Case studies of renal adenocarcinoma (SA1), seal finger (SA3), nose replantation (SA4), inguinal appendicitis (SA5) and sacral Richter hernia (SA6) emphasise the importance of anatomy as the basis of surgical intervention. Larger numbers of cadaveric specimens were studied to describe the tendinous interruption in semitendinosus, important in the location of hamstring injuries (SA2), and the distribution of the mental nerve, important in the siting of biopsies (SA12). New surgical techniques for K-wiring (SA10), hip arthroplasty (SA11) and laparoscopic surgery (SA14) were investigated. My MSc study on carotid blood flow and CNS cell damage was the source of three publications, SA7, SA9 and SA15. One paper assessed our teaching methods (SA8), my professorial inaugural lecture outlined how I would like to combine teaching and research in our Department (SA13) and a chapter in the definitive reference text for ear, nose and throat surgeons, describes the development of the head and neck regions from Carnegie embryonic stages to the clinical presentation of abnormalities (SA16).
HISTORY OF SCIENCE & MEDICINE
The first history paper (HI) describes the Northumberland Museum in RCSI and its relationship with both anatomical teaching and the Smithsonian Institution. The other seven papers are biographical, featuring Denis Burkitt (H2), three eponymous Irish surgeons, Colles (H6), Smith (H7) and Bennett (H8), and three biomechanicians. The Wolff paper (H4) is taken from my PhD, the Haughton paper (H3) describes the father of Irish biomechanics and the MacConaill paper (H5) its greatest Irish exponent in the 20th century.

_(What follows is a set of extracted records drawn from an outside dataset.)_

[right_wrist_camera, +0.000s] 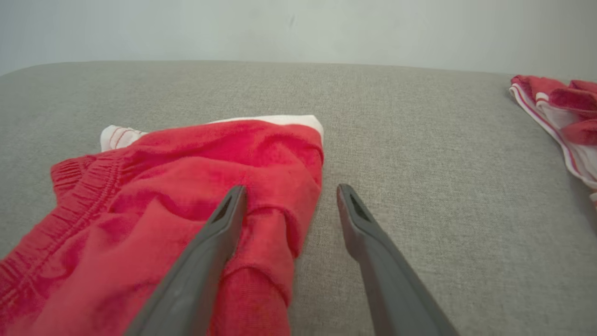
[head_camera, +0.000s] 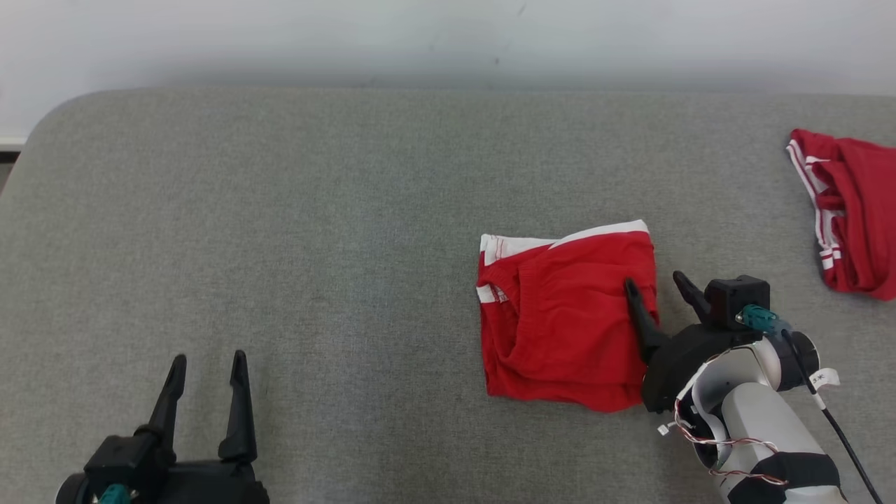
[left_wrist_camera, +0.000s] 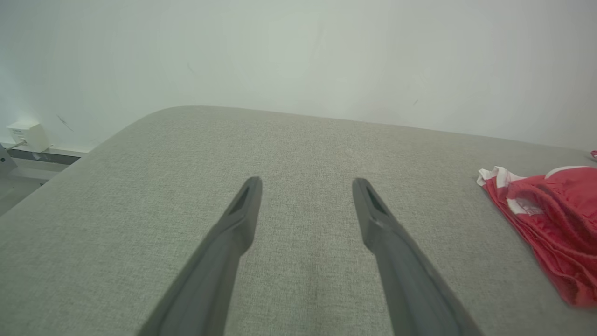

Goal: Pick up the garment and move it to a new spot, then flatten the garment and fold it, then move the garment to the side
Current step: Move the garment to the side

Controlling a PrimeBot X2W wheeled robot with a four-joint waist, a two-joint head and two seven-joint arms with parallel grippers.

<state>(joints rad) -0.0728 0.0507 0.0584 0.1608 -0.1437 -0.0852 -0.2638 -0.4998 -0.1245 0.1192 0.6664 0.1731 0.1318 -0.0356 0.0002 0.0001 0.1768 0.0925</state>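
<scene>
My right claw (head_camera: 654,283) stands apart, one finger over the folded red garment (head_camera: 567,322), the other just beside its edge; left claw (head_camera: 209,358) apart, above the tabletop (head_camera: 350,210)

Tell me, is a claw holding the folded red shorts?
Nothing is held. The right claw is open, straddling the right edge of the folded red-and-white cloth shorts; the left claw is open over the grey fabric table.

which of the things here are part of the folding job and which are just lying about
in the job: folded red garment, right gripper open astride its right edge, left gripper open over the grey table
lying about: second red garment bunched at the far right, white box by the wall
</scene>
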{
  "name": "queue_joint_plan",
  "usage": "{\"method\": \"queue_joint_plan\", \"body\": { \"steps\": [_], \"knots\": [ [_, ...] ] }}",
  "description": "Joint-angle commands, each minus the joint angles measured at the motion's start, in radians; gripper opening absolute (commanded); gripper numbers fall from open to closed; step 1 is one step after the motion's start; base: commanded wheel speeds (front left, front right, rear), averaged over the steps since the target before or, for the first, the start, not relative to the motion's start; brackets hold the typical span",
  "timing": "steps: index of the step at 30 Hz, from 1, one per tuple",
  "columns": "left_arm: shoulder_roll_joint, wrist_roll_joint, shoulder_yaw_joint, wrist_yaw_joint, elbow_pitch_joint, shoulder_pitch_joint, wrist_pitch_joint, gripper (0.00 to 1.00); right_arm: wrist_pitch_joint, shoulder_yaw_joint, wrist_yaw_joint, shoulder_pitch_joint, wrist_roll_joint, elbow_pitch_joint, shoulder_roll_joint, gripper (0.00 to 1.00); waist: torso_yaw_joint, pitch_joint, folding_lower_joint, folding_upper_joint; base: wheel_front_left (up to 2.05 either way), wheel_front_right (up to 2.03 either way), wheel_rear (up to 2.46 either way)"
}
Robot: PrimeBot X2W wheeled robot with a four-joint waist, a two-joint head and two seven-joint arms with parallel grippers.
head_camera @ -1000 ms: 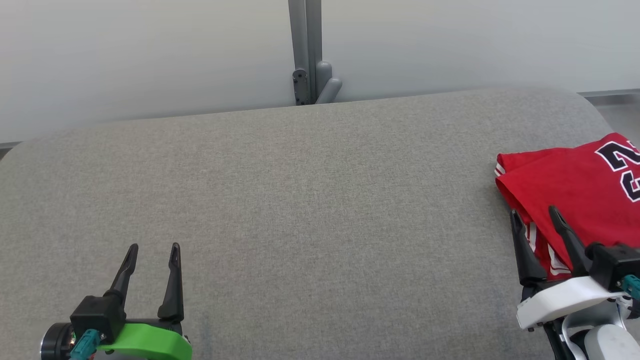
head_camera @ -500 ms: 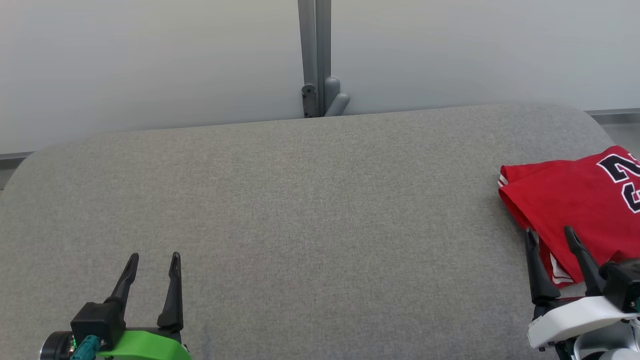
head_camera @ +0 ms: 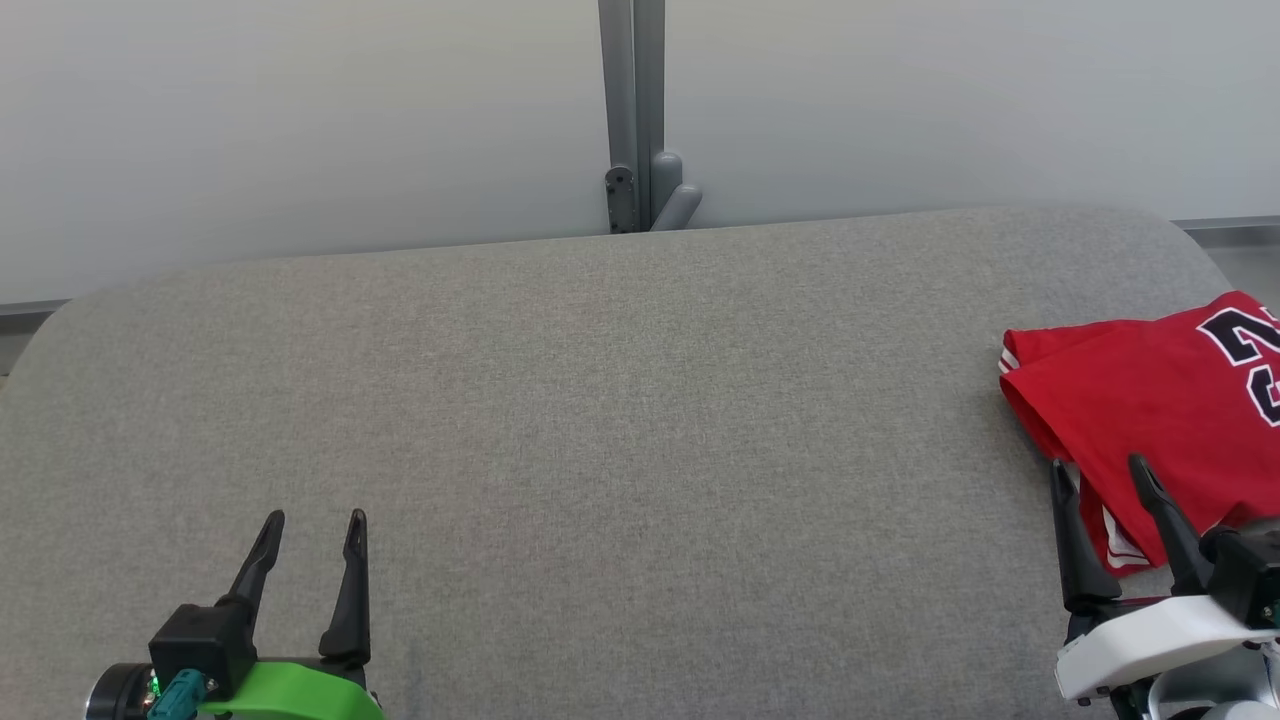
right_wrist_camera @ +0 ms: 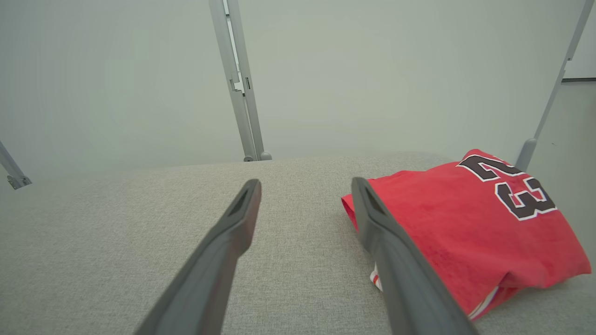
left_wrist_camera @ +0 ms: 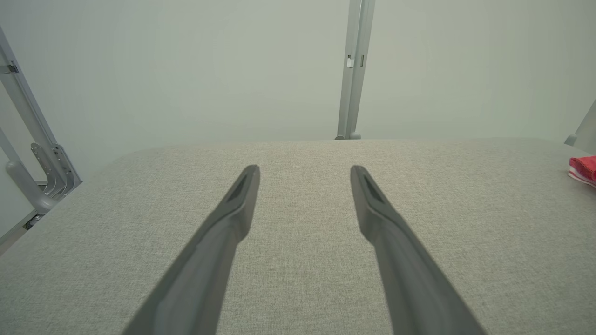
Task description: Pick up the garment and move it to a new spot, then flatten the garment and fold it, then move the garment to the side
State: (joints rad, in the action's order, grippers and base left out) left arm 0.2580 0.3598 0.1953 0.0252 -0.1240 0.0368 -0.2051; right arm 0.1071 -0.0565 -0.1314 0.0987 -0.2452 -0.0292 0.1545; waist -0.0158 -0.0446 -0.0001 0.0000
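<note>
the folded red garment (head_camera: 1150,400) lies at the far right of the grey table (head_camera: 600,400); within the last second the right gripper (head_camera: 1097,465) has drawn slightly back from its near hem, jaws wide and empty, while the left gripper (head_camera: 316,517) stays wide open, well apart, so the task looks finished

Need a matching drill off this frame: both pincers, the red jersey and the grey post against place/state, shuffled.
Things:
1. left pincer
2. right pincer
3. red jersey
4. grey post

Place or state:
a. lying at the right end of the table
b. open, over bare grey cloth, lower left of the head view
c. upright behind the table's far edge
d. open, at the red fabric's near corner

Pairs: 1-b, 2-d, 3-a, 4-c
</note>
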Motion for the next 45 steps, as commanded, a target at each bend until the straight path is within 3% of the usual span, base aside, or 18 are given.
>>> {"method": "queue_joint_plan", "body": {
  "steps": [1,26,27,32,45],
  "knots": [
    [0.006,0.002,0.000,-0.004,-0.002,-0.012,-0.005,1.00,-0.002,0.000,0.002,0.012,0.003,-0.005,-0.001,1.00,0.000,0.001,0.0001,0.0000,0.00,0.00,0.00],
    [0.009,0.015,0.013,0.011,-0.009,-0.026,-0.016,1.00,-0.001,-0.001,0.002,0.007,-0.011,-0.020,0.003,1.00,-0.015,0.012,0.0001,0.0000,0.00,0.00,0.00],
    [0.005,0.011,0.013,0.010,-0.008,-0.011,-0.012,0.00,-0.001,0.000,0.000,0.000,-0.007,-0.014,0.002,0.00,-0.015,0.012,0.0001,0.0000,0.00,0.00,0.00],
    [-0.016,0.021,0.026,0.009,-0.042,0.015,-0.008,0.00,-0.005,0.005,0.000,0.005,-0.018,0.027,-0.019,0.00,-0.014,0.012,0.0001,0.0000,0.00,0.00,0.00],
    [-0.047,0.218,0.022,-0.018,-0.013,0.027,-0.010,0.00,-0.083,-0.040,0.000,-0.010,-0.251,0.052,-0.020,0.00,-0.012,0.015,0.0001,0.0000,0.00,0.00,0.00]
  ]
}}
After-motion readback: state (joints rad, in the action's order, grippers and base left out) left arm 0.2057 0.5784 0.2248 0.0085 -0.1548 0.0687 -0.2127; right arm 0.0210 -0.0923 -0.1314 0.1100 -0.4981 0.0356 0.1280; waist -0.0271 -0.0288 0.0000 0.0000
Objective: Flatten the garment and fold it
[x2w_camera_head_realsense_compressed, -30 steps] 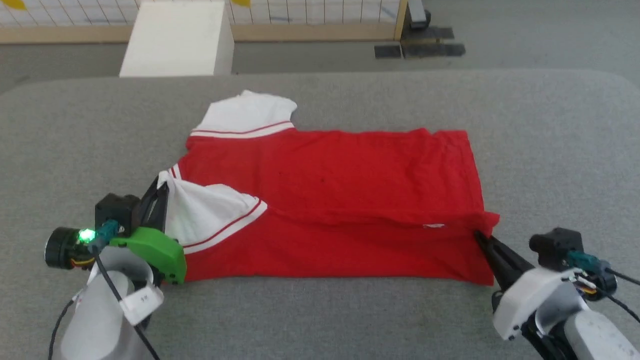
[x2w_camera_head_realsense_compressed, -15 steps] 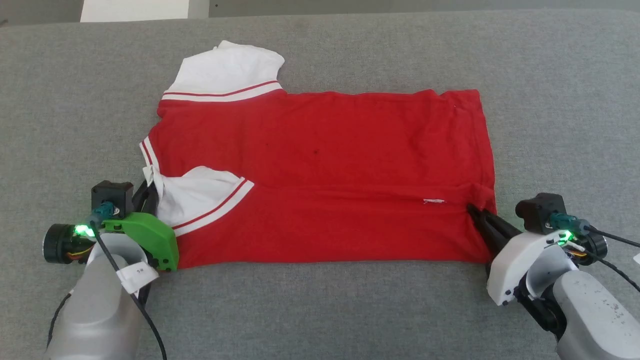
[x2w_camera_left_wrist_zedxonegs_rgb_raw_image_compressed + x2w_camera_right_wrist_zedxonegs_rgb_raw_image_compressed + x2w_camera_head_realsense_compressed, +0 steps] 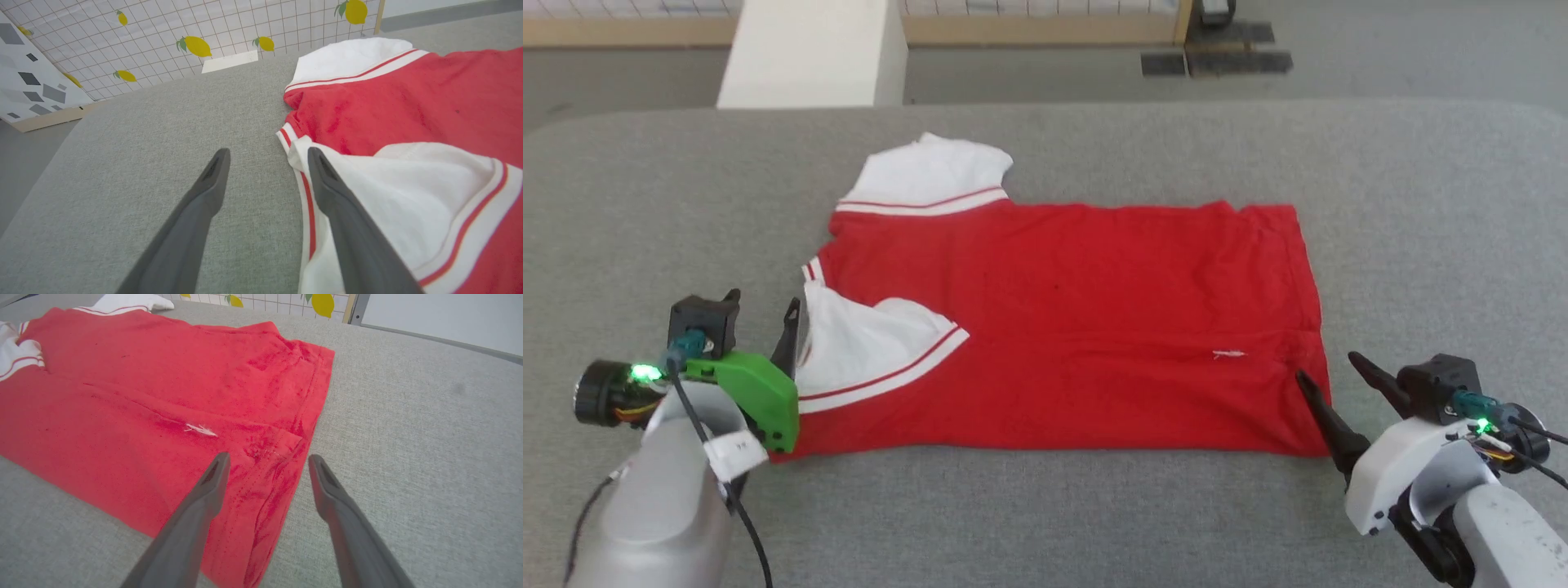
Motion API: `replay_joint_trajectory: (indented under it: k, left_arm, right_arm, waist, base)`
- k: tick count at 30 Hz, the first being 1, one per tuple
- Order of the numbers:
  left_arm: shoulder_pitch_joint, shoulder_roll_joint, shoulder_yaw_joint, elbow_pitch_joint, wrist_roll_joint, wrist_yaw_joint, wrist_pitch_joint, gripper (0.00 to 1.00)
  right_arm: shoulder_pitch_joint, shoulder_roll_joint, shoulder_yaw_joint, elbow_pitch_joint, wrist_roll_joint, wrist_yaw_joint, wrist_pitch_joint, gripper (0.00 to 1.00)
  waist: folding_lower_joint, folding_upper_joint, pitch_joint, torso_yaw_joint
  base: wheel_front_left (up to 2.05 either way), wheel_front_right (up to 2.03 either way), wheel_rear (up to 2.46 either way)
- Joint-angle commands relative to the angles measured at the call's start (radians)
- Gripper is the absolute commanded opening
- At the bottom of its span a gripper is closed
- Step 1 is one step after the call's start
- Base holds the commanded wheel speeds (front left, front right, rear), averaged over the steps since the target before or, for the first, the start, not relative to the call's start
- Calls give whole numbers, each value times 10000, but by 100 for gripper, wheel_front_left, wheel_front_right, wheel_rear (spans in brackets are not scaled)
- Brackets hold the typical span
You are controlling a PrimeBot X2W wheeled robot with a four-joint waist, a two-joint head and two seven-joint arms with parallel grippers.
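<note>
Here we see the garment [image 3: 1062, 327] lying flat across the grey worktop [image 3: 1045, 506], its near side and sleeve [image 3: 874, 343] folded over the body, likely a first fold. Our left tool [image 3: 763, 300] by the sleeve and right tool [image 3: 1325, 366] by the hem [image 3: 1311, 327] have fingers apart, gripping nothing.

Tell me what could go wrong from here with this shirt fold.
1. The left gripper has an open finger right at the near white sleeve; pulling away might snag it and open the fold.
2. The right gripper straddles the wrinkled hem corner of the garment and could drag it.
3. The far sleeve sticks out past the body, so the next fold may end lopsided.
</note>
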State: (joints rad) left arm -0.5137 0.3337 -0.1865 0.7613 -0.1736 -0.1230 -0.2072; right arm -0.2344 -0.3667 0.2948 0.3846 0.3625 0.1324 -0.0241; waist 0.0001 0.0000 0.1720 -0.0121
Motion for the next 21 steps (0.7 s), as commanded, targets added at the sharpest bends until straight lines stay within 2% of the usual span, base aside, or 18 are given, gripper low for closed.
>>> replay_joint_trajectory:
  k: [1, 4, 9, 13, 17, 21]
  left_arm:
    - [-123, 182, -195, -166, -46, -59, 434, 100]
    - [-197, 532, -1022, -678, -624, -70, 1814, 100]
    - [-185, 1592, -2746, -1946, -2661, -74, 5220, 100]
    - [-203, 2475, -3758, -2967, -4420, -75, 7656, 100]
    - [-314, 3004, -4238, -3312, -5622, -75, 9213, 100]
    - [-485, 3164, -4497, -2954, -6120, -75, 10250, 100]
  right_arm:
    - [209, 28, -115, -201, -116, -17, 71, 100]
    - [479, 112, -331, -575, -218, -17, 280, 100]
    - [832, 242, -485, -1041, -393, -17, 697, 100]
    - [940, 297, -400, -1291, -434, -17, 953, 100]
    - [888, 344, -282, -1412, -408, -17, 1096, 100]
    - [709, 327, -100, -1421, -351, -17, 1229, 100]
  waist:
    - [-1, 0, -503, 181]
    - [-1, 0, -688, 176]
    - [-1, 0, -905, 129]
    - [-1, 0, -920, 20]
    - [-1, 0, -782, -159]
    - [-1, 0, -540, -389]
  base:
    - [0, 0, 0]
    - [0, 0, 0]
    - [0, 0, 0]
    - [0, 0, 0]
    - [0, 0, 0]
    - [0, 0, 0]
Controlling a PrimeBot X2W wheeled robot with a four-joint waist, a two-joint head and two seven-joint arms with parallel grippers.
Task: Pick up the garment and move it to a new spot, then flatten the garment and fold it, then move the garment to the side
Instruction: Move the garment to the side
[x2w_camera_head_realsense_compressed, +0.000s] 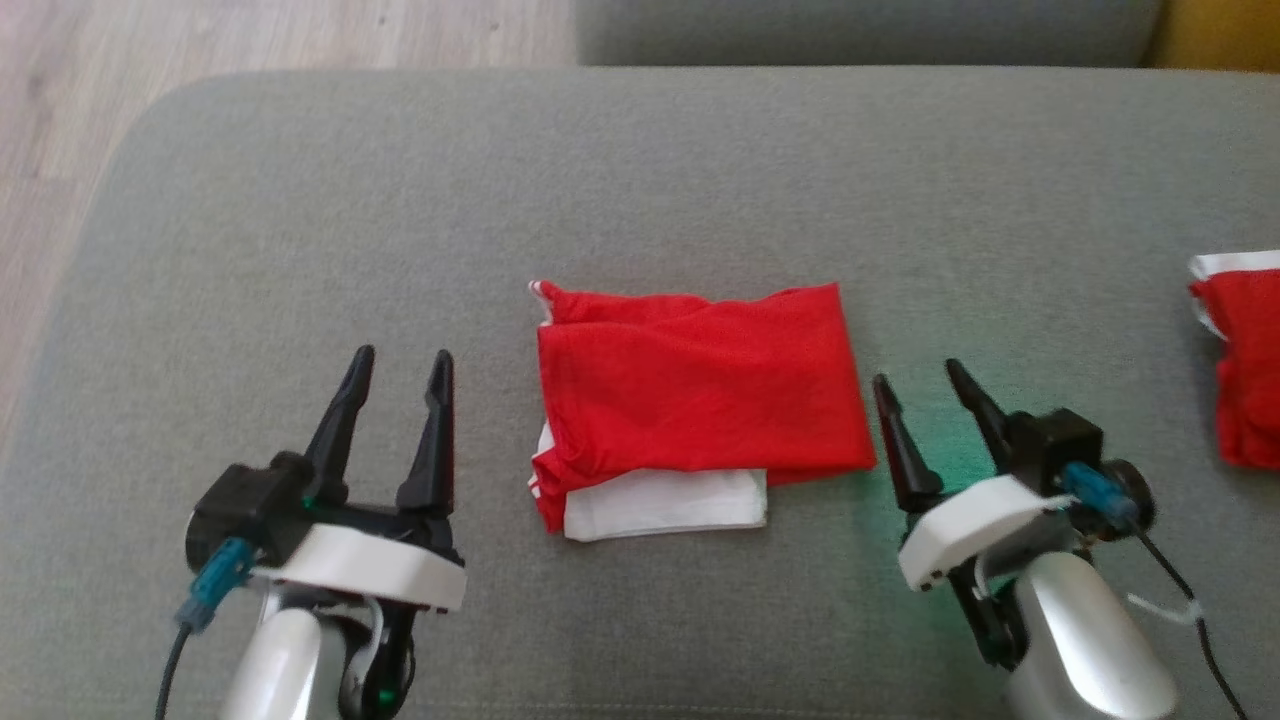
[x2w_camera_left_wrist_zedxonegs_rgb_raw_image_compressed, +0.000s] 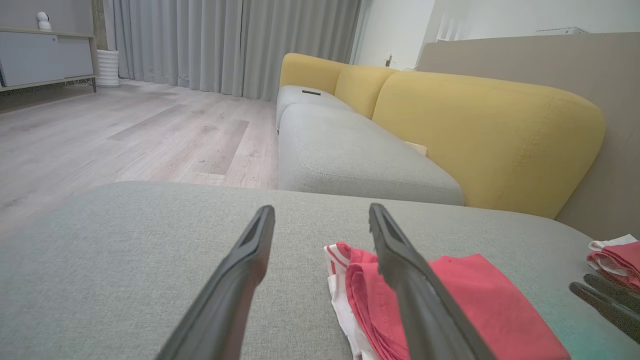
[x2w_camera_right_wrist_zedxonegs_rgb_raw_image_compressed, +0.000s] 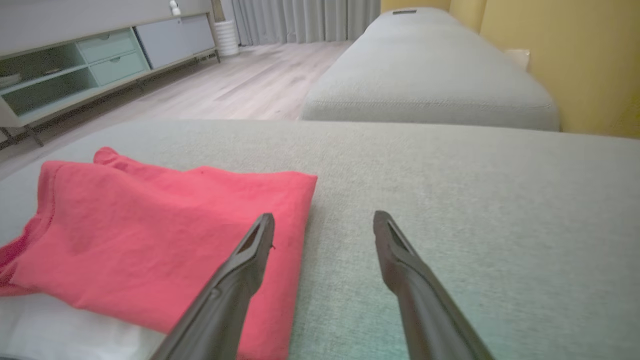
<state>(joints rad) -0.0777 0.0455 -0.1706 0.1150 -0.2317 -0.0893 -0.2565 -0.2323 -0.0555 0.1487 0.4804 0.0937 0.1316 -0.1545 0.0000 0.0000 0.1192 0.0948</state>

The first Editorial (El) describes a forum to provide engineering solutions to medical audiences, while the second (E2) announces its establishment as a new section of the Royal Academy o f Medicine in Ireland. The interaction of medicine and engineering on a European scale is the subject of E4, while E7 describes a new series of papers in Technology & Health Care explaining engineering theory and practice to a medical audience. Three editorials are from special issues of journals which covered two symposia on microdamage, hosted by the Anatomical Society o f Great Britain and Ireland in Dresden (E3) and by the European Society o f Biomechanics in ‘Den Bosch (E5), and one on tissue engineering, hosted by the European Society for Engineering and Medicine in Prague (E6).